Soraya Martinez
(Photo d'archives)
Nouveau rapport de forces au conseil d'arrondissement
Avec Soraya Martinez qui siégera comme indépendante
Alors qu'en matinée du 17 septembre, le maire de l'arrondissement de Ville-Marie, Benoît Labonté, et le conseiller du district de Peter-McGill, Karim Boulos, claquaient la porte du parti du maire de Montréal, la conseillère du district de Saint-Michel dans l'arrondissement de Villeray – Saint-Michel – Parc-Extension, Soraya Martinez, imitait leur geste quelques heures plus tard.
Sa démission modifie la donne au sein du conseil d'arrondissement. Union Montréal (UM) y détenait la majorité des sièges depuis les élections de novembre 2005. Le conseil est désormais formé d'une conseillère indépendante, de deux conseillers d'UM, Sylvain Lachance et Frank Venneri, et de deux membres de Vision Montréal, la mairesse Anie Samson et la conseillère Mary Deros.
«Je me posais déjà des questions depuis plusieurs semaines», a mentionné Mme Martinez. «Je trouve qu'il y a un manque de leadership», a-t-elle déclaré. Un constat qui rejoint celui de Benoît Labonté et Karim Boulos. «J'appuie leur diagnostic au sujet du leadership du maire», a-t-elle indiqué.
«Notre ville est en crise appréhendée permanente, notamment en ce qui concerne les finances, les hésitations, les décisions renversées et les actions mitigées dans les relations interculturelles et intergénérationnelles, a souligné Soraya Martinez.
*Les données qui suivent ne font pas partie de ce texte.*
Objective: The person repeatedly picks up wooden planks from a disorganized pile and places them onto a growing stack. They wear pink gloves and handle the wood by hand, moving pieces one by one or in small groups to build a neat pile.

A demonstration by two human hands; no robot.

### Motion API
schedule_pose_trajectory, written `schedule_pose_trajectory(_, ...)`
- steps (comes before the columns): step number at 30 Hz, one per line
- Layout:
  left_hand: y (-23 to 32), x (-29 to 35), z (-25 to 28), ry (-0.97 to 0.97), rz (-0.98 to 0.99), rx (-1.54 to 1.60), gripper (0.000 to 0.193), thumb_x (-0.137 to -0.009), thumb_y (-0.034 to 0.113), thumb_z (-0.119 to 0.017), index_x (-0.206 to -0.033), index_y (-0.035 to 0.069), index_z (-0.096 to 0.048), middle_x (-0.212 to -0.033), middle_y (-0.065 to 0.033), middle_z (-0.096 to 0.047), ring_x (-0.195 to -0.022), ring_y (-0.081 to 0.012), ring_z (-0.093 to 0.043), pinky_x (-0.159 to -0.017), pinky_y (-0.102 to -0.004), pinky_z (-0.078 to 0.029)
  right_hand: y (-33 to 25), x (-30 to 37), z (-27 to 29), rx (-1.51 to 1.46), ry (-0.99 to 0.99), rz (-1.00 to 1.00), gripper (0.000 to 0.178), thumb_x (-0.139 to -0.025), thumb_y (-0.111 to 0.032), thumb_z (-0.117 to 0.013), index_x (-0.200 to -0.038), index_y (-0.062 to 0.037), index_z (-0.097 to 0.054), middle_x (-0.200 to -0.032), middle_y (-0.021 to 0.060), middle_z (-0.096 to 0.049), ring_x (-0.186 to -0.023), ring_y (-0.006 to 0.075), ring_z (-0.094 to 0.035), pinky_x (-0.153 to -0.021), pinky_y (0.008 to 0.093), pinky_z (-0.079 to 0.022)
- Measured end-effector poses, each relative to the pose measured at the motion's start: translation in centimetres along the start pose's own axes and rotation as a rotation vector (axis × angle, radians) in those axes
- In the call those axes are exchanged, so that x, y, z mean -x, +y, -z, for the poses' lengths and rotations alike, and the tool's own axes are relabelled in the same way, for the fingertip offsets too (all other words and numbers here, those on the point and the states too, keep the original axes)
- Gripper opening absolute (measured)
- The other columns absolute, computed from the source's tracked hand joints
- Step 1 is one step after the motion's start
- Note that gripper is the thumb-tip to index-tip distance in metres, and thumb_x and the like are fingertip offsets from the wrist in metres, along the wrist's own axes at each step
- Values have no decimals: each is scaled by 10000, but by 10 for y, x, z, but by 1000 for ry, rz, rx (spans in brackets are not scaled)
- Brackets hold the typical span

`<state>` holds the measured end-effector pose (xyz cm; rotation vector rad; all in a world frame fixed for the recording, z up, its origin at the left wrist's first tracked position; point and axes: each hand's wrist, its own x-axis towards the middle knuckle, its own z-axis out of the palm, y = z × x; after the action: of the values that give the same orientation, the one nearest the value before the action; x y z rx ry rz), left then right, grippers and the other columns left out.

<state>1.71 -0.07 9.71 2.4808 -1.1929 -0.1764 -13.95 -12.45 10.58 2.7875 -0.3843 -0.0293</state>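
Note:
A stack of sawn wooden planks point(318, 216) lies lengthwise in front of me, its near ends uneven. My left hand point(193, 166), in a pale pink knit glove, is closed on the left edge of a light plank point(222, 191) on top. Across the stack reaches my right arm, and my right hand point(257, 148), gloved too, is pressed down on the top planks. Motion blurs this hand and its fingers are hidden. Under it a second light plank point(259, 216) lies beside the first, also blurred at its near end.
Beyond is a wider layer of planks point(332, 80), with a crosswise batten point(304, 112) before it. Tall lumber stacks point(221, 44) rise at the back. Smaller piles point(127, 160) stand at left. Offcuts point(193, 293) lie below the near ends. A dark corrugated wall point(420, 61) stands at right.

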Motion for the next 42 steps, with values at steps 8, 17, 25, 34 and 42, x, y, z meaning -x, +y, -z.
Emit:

Le maire ne donne que des signes temporaires d’un leadership si nécessaire.»
Depuis son élection il y a deux ans, Soraya Martinez dit avoir senti peu d'appui de la part du maire dans des dossiers locaux. «Bien que l’avenir du centre-ville soit une chose très importante, je ne trouve, en haut lieu, aucune préoccupation à l’effet que les problèmes réels des autres arrondissements soient intégrés dans une vision d’avenir», a-t-elle dit. Développer de grands projets, oui, mais une ville se construit aussi «par ses petits quartiers, par ses petits projets. C'est ça qui fait un grand ensemble», a insisté la conseillère. «Mon élection en 2005 venait de l’espoir que l’équipe actuelle pose des gestes conséquents et porteurs pour l’ensemble du territoire de Montréal.»
Mme Martinez a déploré l'absence du maire sur le terrain, un homme difficile d'accès, «protégé par une garde fermée qui se préoccupe peu des élus», a-t-elle signalé. «Je suis conseillère associée au maire et je l'ai vu quinze minutes en deux ans.»
Joindre les rangs d'une autre formation politique ne fait pas partie des plans de Soraya Martinez. Elle compte poursuivre son travail à titre de conseillère indépendante. Alors que son nouveau statut viendra modifier le rapport de forces autour de la table du conseil, elle entend continuer son travail avec le même souci qui la guide depuis le début, a-t-elle expliqué: travailler pour les citoyens, pour le district, pour l'arrondissement.
Anie Samson estime que ces trois démissions viennent confirmer ce que soutient Vision Montréal. «Ça me rassure. On ne chiale pas pour rien depuis six ans. Ils [les conseillers démissionnaires] pensent comme nous», a commenté la mairesse, faisant référence au «manque de leadership du maire Tremblay» et au manque de réalisations de son administration. «Il y a de belles paroles, a-t-elle dit, mais pas d'actes.»
Quant à la dynamique au sein du conseil, Mme Samson, dont la formation était minoritaire jusqu’ici, partage le point de vue de Mme Martinez. «Il ne faut pas oublier le bien-être des citoyens au-delà de la partisanerie politique», a fait savoir la mairesse.